Page 1 of 1
Encode hesk_settings.inc.php
Posted: Fri May 18, 2012 2:45 pm
by JFMichaud
Hi is it a good idea to "encode" the portion in hesk_settings.inc.php that reffers to the database settings?
/* --> Database settings*/
$hesk_settings['db_host']='localhost';
$hesk_settings['db_name']='blabla';
$hesk_settings['db_user']='blabla';
$hesk_settings['db_pass']='blabla';
$hesk_settings['db_pfix']='hesk_';
eval(gzinflate(str_rot13(base64_decode(.....))));
Possible? Useless? Priceless?
Re: Encode hesk_settings.inc.php
Posted: Fri May 18, 2012 5:27 pm
by Klemen
This would add absolutely nothing to security if that's what you are after.
What you can do to really increase security is:
- htaccess protect "admin" folder
- use a dedicated database and database user for Hesk (don't use a database/user that the rest of your site uses)
- chmod settings file to 644 and only change to 666 when you need to modify any settings
- make sure you keep Hesk up to date with versions and patches. The best way to check that is with the "Check for updates" link in your HESK admin panel under "Settings"
- make sure your server is secure, with up to date software
Re: Encode hesk_settings.inc.php
Posted: Wed Dec 11, 2013 6:09 am
by MOB
Sorry for resurrecting an old thread, but it relates to my question.
I don't have a problem that
hesk_settings.inc.php has the login for the MySQl database, since it's also a common process for
phpbb based forums under the
config.php file.
But what now concerns me is the password we provide in the email portion of Hesk Desk (see below).
Code: Select all
// ==> EMAIL
// --> Email sending
$hesk_settings['smtp']=0;
$hesk_settings['smtp_host_name']='localhost';
$hesk_settings['smtp_host_port']=25;
$hesk_settings['smtp_timeout']=20;
$hesk_settings['smtp_ssl']=0;
$hesk_settings['smtp_tls']=0;
$hesk_settings['smtp_user']='';
$hesk_settings['smtp_password']='';
// --> POP3 Fetching
$hesk_settings['pop3']=0;
$hesk_settings['pop3_host_name']='mail.domain.com';
$hesk_settings['pop3_host_port']=110;
$hesk_settings['pop3_tls']=0;
$hesk_settings['pop3_keep']=0;
$hesk_settings['pop3_user']='';
$hesk_settings['pop3_password']='';
Shouldn't this information be best to keep on the database and not this file? This way if our site gets scraped, that file doesn't find itself with hackers?

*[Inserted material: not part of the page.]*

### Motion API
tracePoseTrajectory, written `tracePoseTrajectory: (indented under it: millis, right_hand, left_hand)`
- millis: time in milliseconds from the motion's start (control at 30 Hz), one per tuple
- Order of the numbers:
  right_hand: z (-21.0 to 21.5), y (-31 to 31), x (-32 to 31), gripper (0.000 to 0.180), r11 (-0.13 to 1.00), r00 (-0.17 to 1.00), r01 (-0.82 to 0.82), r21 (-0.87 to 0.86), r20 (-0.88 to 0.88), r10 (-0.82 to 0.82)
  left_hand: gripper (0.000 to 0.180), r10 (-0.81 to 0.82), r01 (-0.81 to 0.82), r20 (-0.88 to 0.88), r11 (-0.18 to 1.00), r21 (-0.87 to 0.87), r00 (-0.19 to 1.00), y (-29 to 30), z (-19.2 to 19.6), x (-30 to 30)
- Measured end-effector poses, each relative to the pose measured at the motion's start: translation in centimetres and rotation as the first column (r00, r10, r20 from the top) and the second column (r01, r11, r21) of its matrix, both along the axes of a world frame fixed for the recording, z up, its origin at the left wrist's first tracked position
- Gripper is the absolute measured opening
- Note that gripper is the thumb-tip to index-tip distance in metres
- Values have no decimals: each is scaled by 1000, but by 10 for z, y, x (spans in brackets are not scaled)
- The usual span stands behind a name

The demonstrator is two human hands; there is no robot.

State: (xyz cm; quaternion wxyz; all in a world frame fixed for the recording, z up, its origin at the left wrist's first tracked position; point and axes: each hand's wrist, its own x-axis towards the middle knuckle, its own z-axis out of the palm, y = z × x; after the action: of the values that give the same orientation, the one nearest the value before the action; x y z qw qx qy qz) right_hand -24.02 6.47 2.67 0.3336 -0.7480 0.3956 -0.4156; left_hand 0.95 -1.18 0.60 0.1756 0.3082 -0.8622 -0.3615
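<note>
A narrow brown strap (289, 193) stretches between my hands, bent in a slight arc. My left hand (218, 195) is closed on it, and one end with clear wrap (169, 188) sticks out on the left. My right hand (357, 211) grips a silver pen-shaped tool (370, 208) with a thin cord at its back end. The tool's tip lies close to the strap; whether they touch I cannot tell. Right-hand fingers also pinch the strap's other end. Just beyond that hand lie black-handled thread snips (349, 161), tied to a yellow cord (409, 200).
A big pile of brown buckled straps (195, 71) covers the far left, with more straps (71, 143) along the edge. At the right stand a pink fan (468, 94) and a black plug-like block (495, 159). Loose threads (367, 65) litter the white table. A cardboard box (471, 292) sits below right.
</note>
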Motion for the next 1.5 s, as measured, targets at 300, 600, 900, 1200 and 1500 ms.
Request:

Re: Encode hesk_settings.inc.php
Posted: Wed Dec 11, 2013 7:13 pm
by Klemen
Well if an attacker can access the source of your files he should have no problems connecting to the database as well
The good news is I do plan to move most settings into the DB. Email account data will definitely go into the database as I will be adding support for several email accounts in the future.
Re: Encode hesk_settings.inc.php
Posted: Fri Dec 13, 2013 5:57 am
by MOB
I was wondering if it would be safe to htaccess protect the following?
.htaccess - place on the root of hesk desk
Code: Select all
<Files "hesk_settings.inc.php">
Order Allow,Deny
Deny from All
</Files>
<Files "inc/common.inc.php">
Order Allow,Deny
Deny from All
</Files>
And to also place a
.htaccess with the following in the attachments directory?
Code: Select all
<Files *>
Order Allow,Deny
Deny from All
</Files>
Also, I notice your phpbb3 forum the active topics isn't working--I get a blank page. I was wondering if you need to run a fix to make that setting work? I had to it on mine when I upgraded from phpBB2 on my sites. Here is the solution:
https://www.phpbb.com/community/viewtop ... &t=1902325
Re: Encode hesk_settings.inc.php
Posted: Fri Dec 13, 2013 2:53 pm
by Klemen
Sure, protecting it with htaccess should indeed work.
Thanks for the heads up about active topics, has been fixed!